■ **ASSIGNED TASK**:
Reproduce each entry exactly as written.
--- EXTRACTED RECORDS Enclosed Below ---
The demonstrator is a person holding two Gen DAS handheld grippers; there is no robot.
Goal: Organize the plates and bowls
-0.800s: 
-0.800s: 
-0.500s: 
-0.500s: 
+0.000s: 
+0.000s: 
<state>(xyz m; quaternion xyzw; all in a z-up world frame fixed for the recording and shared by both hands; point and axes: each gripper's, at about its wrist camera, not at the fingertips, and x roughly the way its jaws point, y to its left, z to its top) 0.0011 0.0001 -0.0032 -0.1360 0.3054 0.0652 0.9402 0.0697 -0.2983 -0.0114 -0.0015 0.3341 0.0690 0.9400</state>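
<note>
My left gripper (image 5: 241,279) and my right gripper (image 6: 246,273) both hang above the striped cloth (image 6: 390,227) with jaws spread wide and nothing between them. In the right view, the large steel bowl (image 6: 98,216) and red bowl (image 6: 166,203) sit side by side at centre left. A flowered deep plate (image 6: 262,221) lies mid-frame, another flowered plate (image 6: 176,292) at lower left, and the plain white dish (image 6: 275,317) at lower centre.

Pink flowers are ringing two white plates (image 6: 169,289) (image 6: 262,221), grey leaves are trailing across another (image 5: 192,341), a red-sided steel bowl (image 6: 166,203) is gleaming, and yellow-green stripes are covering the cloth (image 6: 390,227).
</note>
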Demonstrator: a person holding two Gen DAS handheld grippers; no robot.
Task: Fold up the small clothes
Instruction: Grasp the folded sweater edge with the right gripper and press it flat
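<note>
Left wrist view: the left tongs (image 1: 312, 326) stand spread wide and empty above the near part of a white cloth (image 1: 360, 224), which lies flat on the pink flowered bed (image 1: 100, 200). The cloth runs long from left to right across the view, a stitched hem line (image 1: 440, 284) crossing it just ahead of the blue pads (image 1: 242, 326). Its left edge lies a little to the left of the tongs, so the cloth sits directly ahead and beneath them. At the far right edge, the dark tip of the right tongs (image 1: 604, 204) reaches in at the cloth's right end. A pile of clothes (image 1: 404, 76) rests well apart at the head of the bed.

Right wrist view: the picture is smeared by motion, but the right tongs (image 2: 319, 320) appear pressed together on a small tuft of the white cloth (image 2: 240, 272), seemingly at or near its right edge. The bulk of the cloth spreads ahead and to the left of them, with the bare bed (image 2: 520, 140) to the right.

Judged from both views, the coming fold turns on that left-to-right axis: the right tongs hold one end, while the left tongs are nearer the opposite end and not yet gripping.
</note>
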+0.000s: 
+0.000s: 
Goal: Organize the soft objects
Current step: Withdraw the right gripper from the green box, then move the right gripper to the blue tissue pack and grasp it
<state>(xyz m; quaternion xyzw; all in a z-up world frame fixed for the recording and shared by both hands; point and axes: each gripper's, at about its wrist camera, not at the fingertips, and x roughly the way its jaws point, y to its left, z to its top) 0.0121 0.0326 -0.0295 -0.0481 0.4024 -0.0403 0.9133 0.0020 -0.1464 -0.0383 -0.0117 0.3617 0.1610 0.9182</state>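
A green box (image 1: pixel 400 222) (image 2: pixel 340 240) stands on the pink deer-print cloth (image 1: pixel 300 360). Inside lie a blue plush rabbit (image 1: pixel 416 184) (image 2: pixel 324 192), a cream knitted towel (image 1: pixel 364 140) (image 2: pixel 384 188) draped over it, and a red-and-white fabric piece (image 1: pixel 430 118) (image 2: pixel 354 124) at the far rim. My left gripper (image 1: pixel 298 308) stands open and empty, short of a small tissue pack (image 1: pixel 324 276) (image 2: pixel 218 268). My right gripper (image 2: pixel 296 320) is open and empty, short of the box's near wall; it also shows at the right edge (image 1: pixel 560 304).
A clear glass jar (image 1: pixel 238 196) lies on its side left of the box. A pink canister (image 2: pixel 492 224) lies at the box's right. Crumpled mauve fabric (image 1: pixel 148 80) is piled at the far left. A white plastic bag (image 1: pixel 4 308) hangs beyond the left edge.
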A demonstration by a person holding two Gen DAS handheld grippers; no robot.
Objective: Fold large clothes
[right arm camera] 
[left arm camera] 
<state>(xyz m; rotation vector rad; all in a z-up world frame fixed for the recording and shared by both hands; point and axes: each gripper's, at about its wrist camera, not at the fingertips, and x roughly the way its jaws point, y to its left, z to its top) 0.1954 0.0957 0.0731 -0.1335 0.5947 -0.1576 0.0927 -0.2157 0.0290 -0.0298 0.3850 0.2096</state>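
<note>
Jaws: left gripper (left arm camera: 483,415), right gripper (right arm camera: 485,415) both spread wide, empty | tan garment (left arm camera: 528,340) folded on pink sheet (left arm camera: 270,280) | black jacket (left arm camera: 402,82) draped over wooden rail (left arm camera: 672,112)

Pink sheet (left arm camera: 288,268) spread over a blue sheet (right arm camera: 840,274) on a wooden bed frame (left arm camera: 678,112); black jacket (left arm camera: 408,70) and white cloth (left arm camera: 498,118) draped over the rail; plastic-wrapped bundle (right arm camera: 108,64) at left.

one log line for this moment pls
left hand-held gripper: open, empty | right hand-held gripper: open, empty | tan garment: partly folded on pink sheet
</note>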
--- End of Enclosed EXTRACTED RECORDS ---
■ **RESULT OF THE TASK**:
The demonstrator is a person holding two Gen DAS handheld grippers; there is no robot.
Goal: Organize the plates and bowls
-0.800s: 
-0.800s: 
-0.500s: 
-0.500s: 
+0.000s: 
+0.000s: 
<state>(xyz m; quaternion xyzw; all in a z-up world frame fixed for the recording and shared by both hands; point and axes: each gripper's, at about its wrist camera, not at the fingertips, and x roughly the way its jaws point, y to its left, z to its top) 0.0011 0.0001 -0.0032 -0.1360 0.3054 0.0652 0.9402 0.0697 -0.2983 -0.0114 -0.0015 0.3341 0.0690 0.9400</state>
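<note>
My left gripper (image 5: 241,279) and my right gripper (image 6: 246,273) both hang above the striped cloth (image 6: 390,227) with jaws spread wide and nothing between them. In the right view, the large steel bowl (image 6: 98,216) and red bowl (image 6: 166,203) sit side by side at centre left. A flowered deep plate (image 6: 262,221) lies mid-frame, another flowered plate (image 6: 176,292) at lower left, and the plain white dish (image 6: 275,317) at lower centre.

Pink flowers are ringing two white plates (image 6: 169,289) (image 6: 262,221), grey leaves are trailing across another (image 5: 192,341), a red-sided steel bowl (image 6: 166,203) is gleaming, and yellow-green stripes are covering the cloth (image 6: 390,227).
</note>
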Demonstrator: a person holding two Gen DAS handheld grippers; no robot.
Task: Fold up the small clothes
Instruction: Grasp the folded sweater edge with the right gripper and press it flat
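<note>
Left wrist view: the left tongs (image 1: 312, 326) stand spread wide and empty above the near part of a white cloth (image 1: 360, 224), which lies flat on the pink flowered bed (image 1: 100, 200). The cloth runs long from left to right across the view, a stitched hem line (image 1: 440, 284) crossing it just ahead of the blue pads (image 1: 242, 326). Its left edge lies a little to the left of the tongs, so the cloth sits directly ahead and beneath them. At the far right edge, the dark tip of the right tongs (image 1: 604, 204) reaches in at the cloth's right end. A pile of clothes (image 1: 404, 76) rests well apart at the head of the bed.

Right wrist view: the picture is smeared by motion, but the right tongs (image 2: 319, 320) appear pressed together on a small tuft of the white cloth (image 2: 240, 272), seemingly at or near its right edge. The bulk of the cloth spreads ahead and to the left of them, with the bare bed (image 2: 520, 140) to the right.

Judged from both views, the coming fold turns on that left-to-right axis: the right tongs hold one end, while the left tongs are nearer the opposite end and not yet gripping.
</note>
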+0.000s: 
+0.000s: 
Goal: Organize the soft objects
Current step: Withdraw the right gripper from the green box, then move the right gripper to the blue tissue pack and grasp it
<state>(xyz m; quaternion xyzw; all in a z-up world frame fixed for the recording and shared by both hands; point and axes: each gripper's, at about its wrist camera, not at the fingertips, and x roughly the way its jaws point, y to its left, z to its top) 0.0121 0.0326 -0.0295 -0.0481 0.4024 -0.0403 0.9133 0.0020 -0.1464 -0.0383 -0.0117 0.3617 0.1610 0.9182</state>
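A green box (image 1: pixel 400 222) (image 2: pixel 340 240) stands on the pink deer-print cloth (image 1: pixel 300 360). Inside lie a blue plush rabbit (image 1: pixel 416 184) (image 2: pixel 324 192), a cream knitted towel (image 1: pixel 364 140) (image 2: pixel 384 188) draped over it, and a red-and-white fabric piece (image 1: pixel 430 118) (image 2: pixel 354 124) at the far rim. My left gripper (image 1: pixel 298 308) stands open and empty, short of a small tissue pack (image 1: pixel 324 276) (image 2: pixel 218 268). My right gripper (image 2: pixel 296 320) is open and empty, short of the box's near wall; it also shows at the right edge (image 1: pixel 560 304).
A clear glass jar (image 1: pixel 238 196) lies on its side left of the box. A pink canister (image 2: pixel 492 224) lies at the box's right. Crumpled mauve fabric (image 1: pixel 148 80) is piled at the far left. A white plastic bag (image 1: pixel 4 308) hangs beyond the left edge.
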A demonstration by a person holding two Gen DAS handheld grippers; no robot.
Objective: Fold large clothes
[right arm camera] 
[left arm camera] 
<state>(xyz m; rotation vector rad; all in a z-up world frame fixed for the recording and shared by both hands; point and axes: each gripper's, at about its wrist camera, not at the fingertips, and x roughly the way its jaws point, y to its left, z to its top) 0.1954 0.0957 0.0731 -0.1335 0.5947 -0.1576 0.0927 -0.2157 0.0290 -0.0298 0.3850 0.2096</state>
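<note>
Jaws: left gripper (left arm camera: 483,415), right gripper (right arm camera: 485,415) both spread wide, empty | tan garment (left arm camera: 528,340) folded on pink sheet (left arm camera: 270,280) | black jacket (left arm camera: 402,82) draped over wooden rail (left arm camera: 672,112)

Pink sheet (left arm camera: 288,268) spread over a blue sheet (right arm camera: 840,274) on a wooden bed frame (left arm camera: 678,112); black jacket (left arm camera: 408,70) and white cloth (left arm camera: 498,118) draped over the rail; plastic-wrapped bundle (right arm camera: 108,64) at left.

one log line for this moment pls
left hand-held gripper: open, empty | right hand-held gripper: open, empty | tan garment: partly folded on pink sheet
</note>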

No additional work is needed on this exercise.